---
name: model-requirements-definer
description: >
  This skill defines the requirements for an ML model including input/output schema,
  accuracy targets, latency budgets, and fairness constraints. Use when asked to
  specify model requirements, define ML acceptance criteria, or translate business
  needs into model constraints. Also consider when a model is trained without
  documented requirements. Suggest when the user starts model development without
  success criteria.
department: engineering
agent: ai-ml-engineer
version: 1.0.0
complexity: simple
related-skills:
  - ../ai-feasibility-assessor/SKILL.md
  - ../model-evaluation-runner/SKILL.md
  - ../model-trainer/SKILL.md
triggers:
  - "define model requirements"
  - "ML requirements"
  - "model specs"
  - "set ML requirements"
  - "model requirement gathering"
---

# model-requirements-definer

## Agent: AI/ML Engineer

L2 AI/ML engineer (Nx) responsible for feasibility assessment, model requirements, ML architecture design, model training, MLOps pipeline building, evaluation, and performance monitoring.

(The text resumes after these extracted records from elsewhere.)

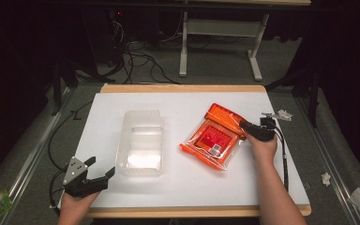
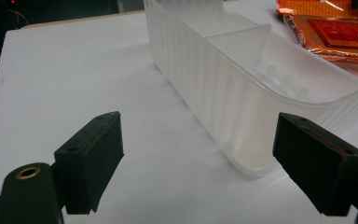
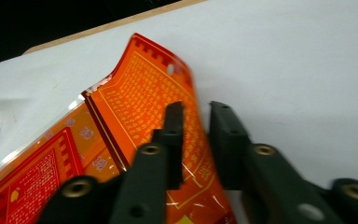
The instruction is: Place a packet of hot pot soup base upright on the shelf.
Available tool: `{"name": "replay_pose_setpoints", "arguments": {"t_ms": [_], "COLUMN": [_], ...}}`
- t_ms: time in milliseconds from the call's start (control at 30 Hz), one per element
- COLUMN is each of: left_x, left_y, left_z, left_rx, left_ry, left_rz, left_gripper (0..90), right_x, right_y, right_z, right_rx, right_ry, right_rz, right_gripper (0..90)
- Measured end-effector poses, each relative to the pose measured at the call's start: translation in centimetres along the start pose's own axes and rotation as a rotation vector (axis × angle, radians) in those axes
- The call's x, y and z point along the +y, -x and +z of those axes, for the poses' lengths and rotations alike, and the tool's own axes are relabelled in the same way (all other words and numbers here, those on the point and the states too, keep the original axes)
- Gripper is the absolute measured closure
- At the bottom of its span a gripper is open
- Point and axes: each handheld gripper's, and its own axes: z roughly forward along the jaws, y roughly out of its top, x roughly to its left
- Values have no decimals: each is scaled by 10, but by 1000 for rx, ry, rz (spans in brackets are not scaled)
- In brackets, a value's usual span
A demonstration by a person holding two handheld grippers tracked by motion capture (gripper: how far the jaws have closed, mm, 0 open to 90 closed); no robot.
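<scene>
Jaws of the right gripper (image 3: pixel 196 135) pinch one orange packet (image 1: pixel 211 137), its print too small to read. Beside it sits one clear plastic tray (image 1: pixel 140 117); the left gripper (image 1: pixel 98 172) gapes empty nearby.

Light fell from overhead onto the white desk (image 1: pixel 178 101), which glowed bright while the surrounding room stayed nearly black. A glare patch shone in the clear plastic tray (image 1: pixel 140 161). In the right gripper view the orange packet (image 3: pixel 140 93) and the near claw parts were soft with blur. Shadows were faint and short.
</scene>
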Motion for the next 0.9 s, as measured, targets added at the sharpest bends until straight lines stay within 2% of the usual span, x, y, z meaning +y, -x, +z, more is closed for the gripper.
{"name": "replay_pose_setpoints", "arguments": {"t_ms": [33, 67, 100, 167, 233, 267, 300, 333, 367, 433, 567, 633, 667, 733, 767, 867, 900], "left_x": [0, 0, 1, 2, 2, 4, 4, 4, 5, 5, 7, 8, 8, 9, 10, 11, 11], "left_y": [0, 0, 1, 2, 2, 3, 3, 4, 4, 4, 4, 4, 4, 4, 5, 7, 7], "left_z": [0, 0, 0, -1, -1, -2, -2, -3, -3, -4, -5, -6, -8, -8, -9, -10, -10], "left_rx": [0, 0, 0, 0, 1, 3, 3, 5, 2, 2, 3, 3, 0, -1, -3, -9, -9], "left_ry": [0, 0, 1, 4, 7, 15, 15, 24, 32, 36, 47, 52, 59, 62, 66, 74, 74], "left_rz": [3, 3, 5, 9, 11, 13, 13, 12, 9, 6, 4, -1, -1, 0, 5, 6, 6], "left_gripper": [168, 169, 169, 169, 169, 169, 169, 169, 169, 169, 169, 169, 169, 169, 169, 169, 169], "right_x": [0, 0, 0, 0, 0, 2, 2, 2, 4, 6, 8, 9, 10, 11, 12, 12, 12], "right_y": [0, 0, -1, -5, -7, -13, -13, -16, -23, -28, -38, -46, -55, -58, -68, -82, -82], "right_z": [-1, -1, -2, -4, -5, -8, -8, -10, -17, -23, -33, -44, -54, -58, -69, -82, -82], "right_rx": [-4, -4, -11, -28, -30, -32, -32, -35, -34, -29, -23, -16, -7, -2, 10, 27, 27], "right_ry": [3, 3, 11, 19, 23, 40, 40, 48, 71, 86, 121, 149, 175, 186, 209, 237, 237], "right_rz": [-7, -7, -37, -78, -91, -123, -123, -144, -168, -187, -210, -219, -238, -245, -260, -295, -295], "right_gripper": [851, 851, 893, 900, 900, 900, 900, 900, 900, 900, 900, 900, 900, 900, 900, 900, 900]}}
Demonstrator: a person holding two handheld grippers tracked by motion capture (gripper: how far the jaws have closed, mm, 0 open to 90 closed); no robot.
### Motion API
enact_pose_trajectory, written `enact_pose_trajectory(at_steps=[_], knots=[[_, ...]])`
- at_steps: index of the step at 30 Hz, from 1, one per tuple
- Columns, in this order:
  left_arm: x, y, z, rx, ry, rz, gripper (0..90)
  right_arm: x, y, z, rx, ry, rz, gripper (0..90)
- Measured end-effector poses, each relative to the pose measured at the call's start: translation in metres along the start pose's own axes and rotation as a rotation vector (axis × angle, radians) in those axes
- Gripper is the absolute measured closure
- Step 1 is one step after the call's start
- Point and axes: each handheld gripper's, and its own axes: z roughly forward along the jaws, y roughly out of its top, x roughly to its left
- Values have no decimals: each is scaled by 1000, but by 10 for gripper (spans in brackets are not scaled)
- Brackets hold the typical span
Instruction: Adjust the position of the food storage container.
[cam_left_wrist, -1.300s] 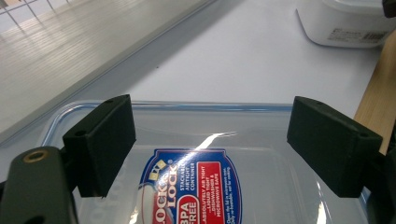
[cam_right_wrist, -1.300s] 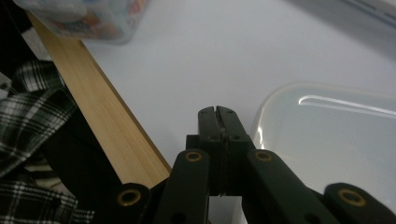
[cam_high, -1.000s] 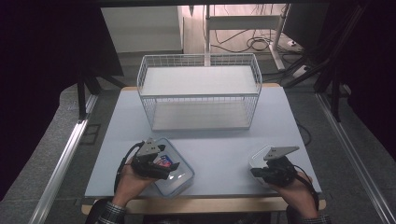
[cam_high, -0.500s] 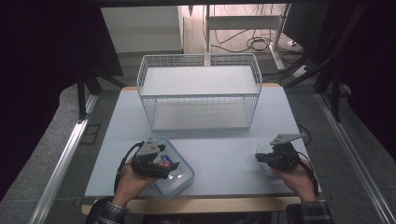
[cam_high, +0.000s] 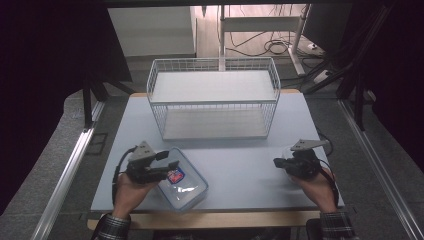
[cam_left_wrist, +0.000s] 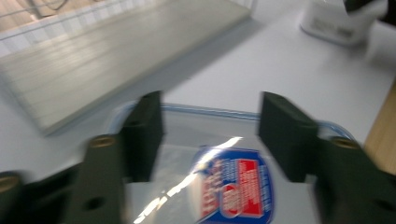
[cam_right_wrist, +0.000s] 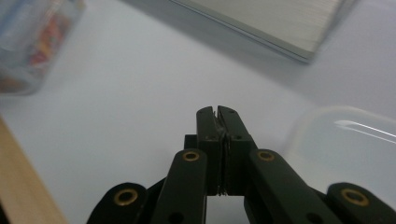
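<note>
- The clear lidded container (cam_high: 182, 181) lay at the tabletop's (cam_high: 240, 155) near-left edge.
- The left claw (cam_left_wrist: 210, 135) had just been closing, straddling the lid without pressing it yet.
- The right claw (cam_right_wrist: 217, 114) was clenched, empty.
- A shallow bite on the slick lid could probably slip and push the container off the edge.

The high view looks forward and down from above the person's side, taking in the whole bench (cam_high: 240, 165) and the wire basket (cam_high: 214, 97) at its far edge. Each hand-held gripper's camera sits low, close to the benchtop, looking along its jaws. All three views share the lidded container (cam_high: 182, 185) and the basket's base.
</note>
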Motion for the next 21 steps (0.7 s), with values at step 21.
enact_pose_trajectory(at_steps=[21], knots=[[67, -50, 2, 231, 150, -137, 895, 121, 3, 69, 58, 356, -169, 864]])
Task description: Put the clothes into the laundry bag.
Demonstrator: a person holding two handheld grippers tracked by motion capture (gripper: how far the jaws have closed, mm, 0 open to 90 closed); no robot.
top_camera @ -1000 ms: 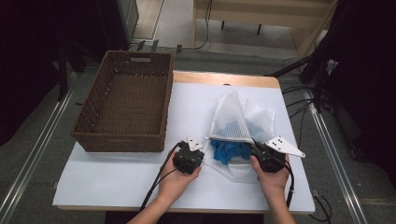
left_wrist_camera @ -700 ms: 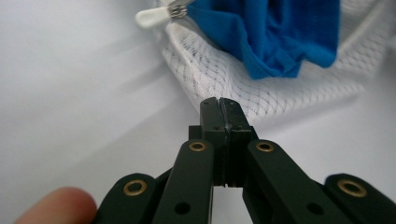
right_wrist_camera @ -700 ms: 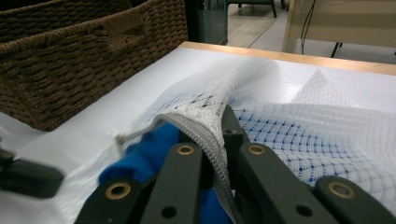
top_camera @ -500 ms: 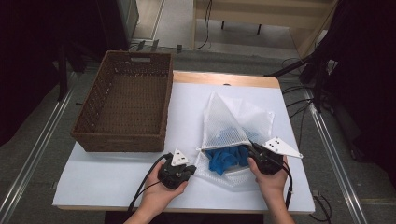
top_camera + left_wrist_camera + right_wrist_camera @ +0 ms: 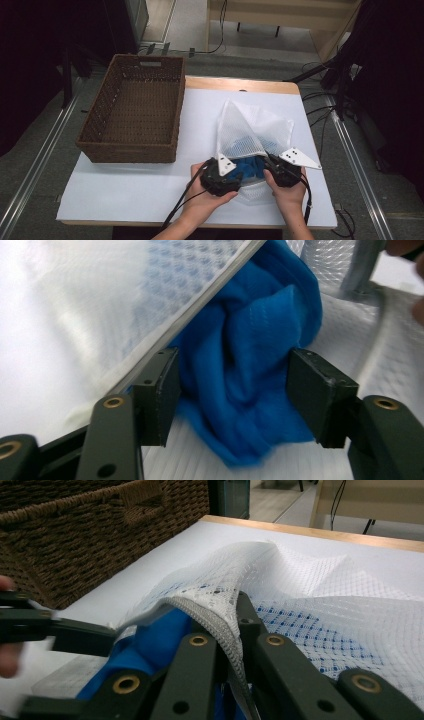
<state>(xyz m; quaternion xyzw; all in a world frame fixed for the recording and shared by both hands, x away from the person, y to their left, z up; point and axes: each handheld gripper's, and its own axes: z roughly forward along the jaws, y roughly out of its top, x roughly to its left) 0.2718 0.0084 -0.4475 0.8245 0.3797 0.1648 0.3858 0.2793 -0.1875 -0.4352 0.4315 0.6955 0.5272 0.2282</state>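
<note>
Sitting on white tabletop w/ wicker basket, mesh bag.

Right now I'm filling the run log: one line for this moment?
left claw: opened, around blue cloth | right claw: shut on mesh bag rim

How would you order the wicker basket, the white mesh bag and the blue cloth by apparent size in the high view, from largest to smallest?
1. wicker basket: clearly the largest.
2. white mesh bag: smaller than the basket.
3. blue cloth: smallest, but most of it is hidden inside the bag, so its true size is unsure.
</note>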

Department ethos: [ideal-engineering.md](../../../../departments/engineering/ideal-engineering.md)

## Skill Description

Defines the requirements for an ML model including input/output schema, accuracy targets, latency budgets, fairness constraints, and operational boundaries.

## When to Use

- When a new ML project begins and model success criteria have not been formalized.
- When product stakeholders have business objectives that need translation into measurable model metrics.
- When an existing model lacks documented requirements and needs retroactive specification for governance.

## Workflow

1. **Business Objective Translation**: Convert business goals (e.g., "reduce false positives by 30%") into measurable model metrics (e.g., "precision >= 0.85 at recall >= 0.70"). Deliverable: metric mapping document linking business objectives to model metrics.
2. **Input/Output Schema Definition**: Define the model's input feature schema (feature names, types, ranges, nullability) and output schema (prediction type, confidence scores, explanation fields). Deliverable: I/O schema specification.
3. **Performance Constraints**: Specify latency budgets (p50, p99 inference time), throughput requirements (predictions per second), model size limits (for edge deployment), and availability SLA. Deliverable: performance constraint document.
4. **Fairness and Safety Constraints**: Define fairness requirements (maximum disparity across protected groups), safety boundaries (confidence thresholds for fallback to human review), and regulatory constraints (explainability requirements, right to explanation). Deliverable: fairness and safety specification.

## Anti-Patterns

- **Undefined success criteria**: Starting model training without quantitative accuracy targets. *Why*: without targets, there is no objective basis for promotion decisions, and teams iterate indefinitely without convergence.
- **Latency as afterthought**: Defining accuracy requirements without latency budgets. *Why*: the most accurate model may be too slow for the serving context, forcing a last-minute architecture change or accuracy compromise.

## Output

**On success**: Produces a model requirements document containing the business-to-metric mapping, I/O schema, performance constraints, and fairness/safety specifications. Delivered to the ML architecture and training teams.

**On failure**: Report which requirements could not be defined (e.g., business objectives too vague, no fairness policy), what assumptions were made, and what stakeholder decisions are needed.

## Related Skills

- [`ai-feasibility-assessor`](../ai-feasibility-assessor/SKILL.md) -- Feasibility assessment that precedes or informs requirement definition.
- [`model-evaluation-runner`](../model-evaluation-runner/SKILL.md) -- Evaluates models against the requirements defined here.